Preference will be given to communicators whose work has also illuminated the opportunities, challenges, successes, and potential of interdisciplinary and cross-professional research. Awardees will be invited to attend and participate in the Keck Futures Conferences each year.

A National Academies Consensus Study will examine the current state of interdisciplinary research, and provide recommendations on how it can be facilitated by public and private funding organizations and academic institutions. The study will:

  • review definitions of interdisciplinary research, including similarities and differences in research now characterized as cross-disciplinary, cross-professional, and multidisciplinary.  It also will develop measures to determine whether this research is truly interdisciplinary.
  • identify and analyze current structural models of interdisciplinary research.
  • analyze the policies and procedures of Congress, funding organizations, and institutions that encourage or discourage interdisciplinary research.

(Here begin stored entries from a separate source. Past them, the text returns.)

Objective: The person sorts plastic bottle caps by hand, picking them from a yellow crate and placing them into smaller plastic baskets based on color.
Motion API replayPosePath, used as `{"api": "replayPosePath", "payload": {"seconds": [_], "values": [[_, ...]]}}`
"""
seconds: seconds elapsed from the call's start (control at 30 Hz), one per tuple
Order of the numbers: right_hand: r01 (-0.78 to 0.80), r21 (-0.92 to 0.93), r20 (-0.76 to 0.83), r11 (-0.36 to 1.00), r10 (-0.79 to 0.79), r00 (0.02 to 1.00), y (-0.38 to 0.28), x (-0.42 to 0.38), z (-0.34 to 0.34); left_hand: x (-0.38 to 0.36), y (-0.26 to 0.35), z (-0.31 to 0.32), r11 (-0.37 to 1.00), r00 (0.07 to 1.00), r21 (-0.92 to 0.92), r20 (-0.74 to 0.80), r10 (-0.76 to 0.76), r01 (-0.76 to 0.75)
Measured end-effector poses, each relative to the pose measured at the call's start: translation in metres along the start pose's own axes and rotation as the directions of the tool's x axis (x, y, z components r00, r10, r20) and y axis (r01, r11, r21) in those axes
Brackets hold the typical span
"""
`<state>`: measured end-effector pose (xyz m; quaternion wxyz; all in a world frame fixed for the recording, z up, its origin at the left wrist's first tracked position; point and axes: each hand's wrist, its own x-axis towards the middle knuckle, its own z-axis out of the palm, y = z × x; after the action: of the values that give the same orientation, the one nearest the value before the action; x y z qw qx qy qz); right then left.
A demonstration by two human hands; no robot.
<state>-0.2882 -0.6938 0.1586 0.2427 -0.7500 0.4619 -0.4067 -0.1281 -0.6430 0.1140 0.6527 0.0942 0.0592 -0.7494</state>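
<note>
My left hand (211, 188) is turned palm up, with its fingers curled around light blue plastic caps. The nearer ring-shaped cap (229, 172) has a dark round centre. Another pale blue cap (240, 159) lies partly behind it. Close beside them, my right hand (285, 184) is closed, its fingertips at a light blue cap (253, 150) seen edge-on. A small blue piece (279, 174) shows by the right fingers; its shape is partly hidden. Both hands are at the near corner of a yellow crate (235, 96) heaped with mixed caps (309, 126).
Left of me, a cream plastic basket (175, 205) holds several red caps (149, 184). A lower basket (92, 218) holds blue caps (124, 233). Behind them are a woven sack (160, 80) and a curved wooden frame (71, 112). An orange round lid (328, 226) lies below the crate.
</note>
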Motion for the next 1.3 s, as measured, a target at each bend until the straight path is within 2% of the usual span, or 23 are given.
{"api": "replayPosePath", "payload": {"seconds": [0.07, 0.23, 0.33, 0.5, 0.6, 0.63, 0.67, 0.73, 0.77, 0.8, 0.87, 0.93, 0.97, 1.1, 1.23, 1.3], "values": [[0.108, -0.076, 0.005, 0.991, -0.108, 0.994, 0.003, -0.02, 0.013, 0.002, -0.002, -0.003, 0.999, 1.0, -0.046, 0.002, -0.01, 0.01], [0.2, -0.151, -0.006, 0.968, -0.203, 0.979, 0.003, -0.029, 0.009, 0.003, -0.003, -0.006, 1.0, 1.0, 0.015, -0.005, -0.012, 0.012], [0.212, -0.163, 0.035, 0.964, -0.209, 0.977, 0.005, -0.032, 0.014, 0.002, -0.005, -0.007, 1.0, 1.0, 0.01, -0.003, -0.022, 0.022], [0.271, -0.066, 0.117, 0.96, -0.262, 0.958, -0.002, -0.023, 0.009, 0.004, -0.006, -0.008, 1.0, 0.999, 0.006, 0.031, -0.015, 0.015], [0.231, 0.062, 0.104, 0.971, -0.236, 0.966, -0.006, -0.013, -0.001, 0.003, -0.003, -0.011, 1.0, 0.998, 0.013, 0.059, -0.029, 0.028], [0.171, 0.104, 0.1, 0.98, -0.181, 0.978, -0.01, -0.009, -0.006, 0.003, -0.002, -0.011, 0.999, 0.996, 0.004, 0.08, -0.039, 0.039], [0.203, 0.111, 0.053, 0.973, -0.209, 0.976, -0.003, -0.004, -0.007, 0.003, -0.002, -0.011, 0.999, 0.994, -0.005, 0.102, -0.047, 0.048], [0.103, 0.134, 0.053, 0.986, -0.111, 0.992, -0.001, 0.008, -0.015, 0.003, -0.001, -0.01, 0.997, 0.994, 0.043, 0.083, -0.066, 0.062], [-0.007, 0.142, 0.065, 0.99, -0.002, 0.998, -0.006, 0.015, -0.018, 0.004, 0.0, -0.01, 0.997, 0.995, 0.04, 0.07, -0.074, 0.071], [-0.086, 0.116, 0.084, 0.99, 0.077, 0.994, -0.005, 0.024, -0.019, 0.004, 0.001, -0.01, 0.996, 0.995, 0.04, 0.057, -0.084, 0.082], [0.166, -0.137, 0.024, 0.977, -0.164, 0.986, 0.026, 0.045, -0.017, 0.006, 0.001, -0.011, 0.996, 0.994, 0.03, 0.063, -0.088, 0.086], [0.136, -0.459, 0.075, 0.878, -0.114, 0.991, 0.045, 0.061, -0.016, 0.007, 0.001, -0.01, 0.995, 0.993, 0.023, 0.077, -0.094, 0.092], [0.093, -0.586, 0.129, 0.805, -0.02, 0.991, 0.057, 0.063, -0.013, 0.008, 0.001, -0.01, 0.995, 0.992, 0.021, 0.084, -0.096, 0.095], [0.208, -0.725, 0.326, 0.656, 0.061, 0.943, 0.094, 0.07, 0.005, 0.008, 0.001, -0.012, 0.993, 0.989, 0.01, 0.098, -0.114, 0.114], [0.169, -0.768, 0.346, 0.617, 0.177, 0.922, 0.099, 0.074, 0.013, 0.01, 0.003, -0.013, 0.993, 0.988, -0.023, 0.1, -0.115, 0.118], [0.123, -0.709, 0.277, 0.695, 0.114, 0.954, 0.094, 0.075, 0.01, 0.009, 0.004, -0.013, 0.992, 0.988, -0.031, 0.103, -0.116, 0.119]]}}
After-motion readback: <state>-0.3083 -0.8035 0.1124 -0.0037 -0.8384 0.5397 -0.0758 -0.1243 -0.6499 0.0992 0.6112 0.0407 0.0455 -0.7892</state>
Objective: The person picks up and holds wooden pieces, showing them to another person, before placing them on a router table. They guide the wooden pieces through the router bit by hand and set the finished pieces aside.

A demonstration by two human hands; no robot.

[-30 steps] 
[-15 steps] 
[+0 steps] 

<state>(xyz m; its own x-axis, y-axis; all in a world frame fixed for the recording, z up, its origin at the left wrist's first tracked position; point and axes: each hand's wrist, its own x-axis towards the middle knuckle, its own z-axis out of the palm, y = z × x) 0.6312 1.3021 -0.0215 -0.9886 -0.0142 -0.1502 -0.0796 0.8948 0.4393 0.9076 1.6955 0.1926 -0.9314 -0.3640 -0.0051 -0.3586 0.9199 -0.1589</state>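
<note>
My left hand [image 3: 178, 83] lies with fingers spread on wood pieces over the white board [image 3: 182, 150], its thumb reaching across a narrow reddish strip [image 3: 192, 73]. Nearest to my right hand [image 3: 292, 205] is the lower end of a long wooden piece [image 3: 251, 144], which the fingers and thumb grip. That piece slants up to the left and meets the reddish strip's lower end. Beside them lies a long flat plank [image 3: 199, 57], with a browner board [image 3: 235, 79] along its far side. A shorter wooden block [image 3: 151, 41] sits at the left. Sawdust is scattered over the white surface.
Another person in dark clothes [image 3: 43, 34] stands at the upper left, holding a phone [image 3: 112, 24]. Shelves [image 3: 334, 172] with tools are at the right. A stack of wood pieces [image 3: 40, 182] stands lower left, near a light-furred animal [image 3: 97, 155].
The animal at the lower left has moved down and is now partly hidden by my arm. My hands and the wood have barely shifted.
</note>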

  • compare and contrast current policies and procedures in academic and non-academic settings as well as traditional and nontraditional academic settings that encourage or discourage interdisciplinary research.
  • identify measures that can be used to evaluate the impact on research, graduate students, postdoctoral scholars, and researchers expected from their engagement in greater interdisciplinary research and cross-professional opportunities.
  • develop findings and conclusions on the current state of interdisciplinary research and the factors that encourage (or discourage) it in academic, industry, and federal laboratory settings.  
  • make recommendations to academic institutions and public and private sponsors of research on how to better stimulate and support interdisciplinary research.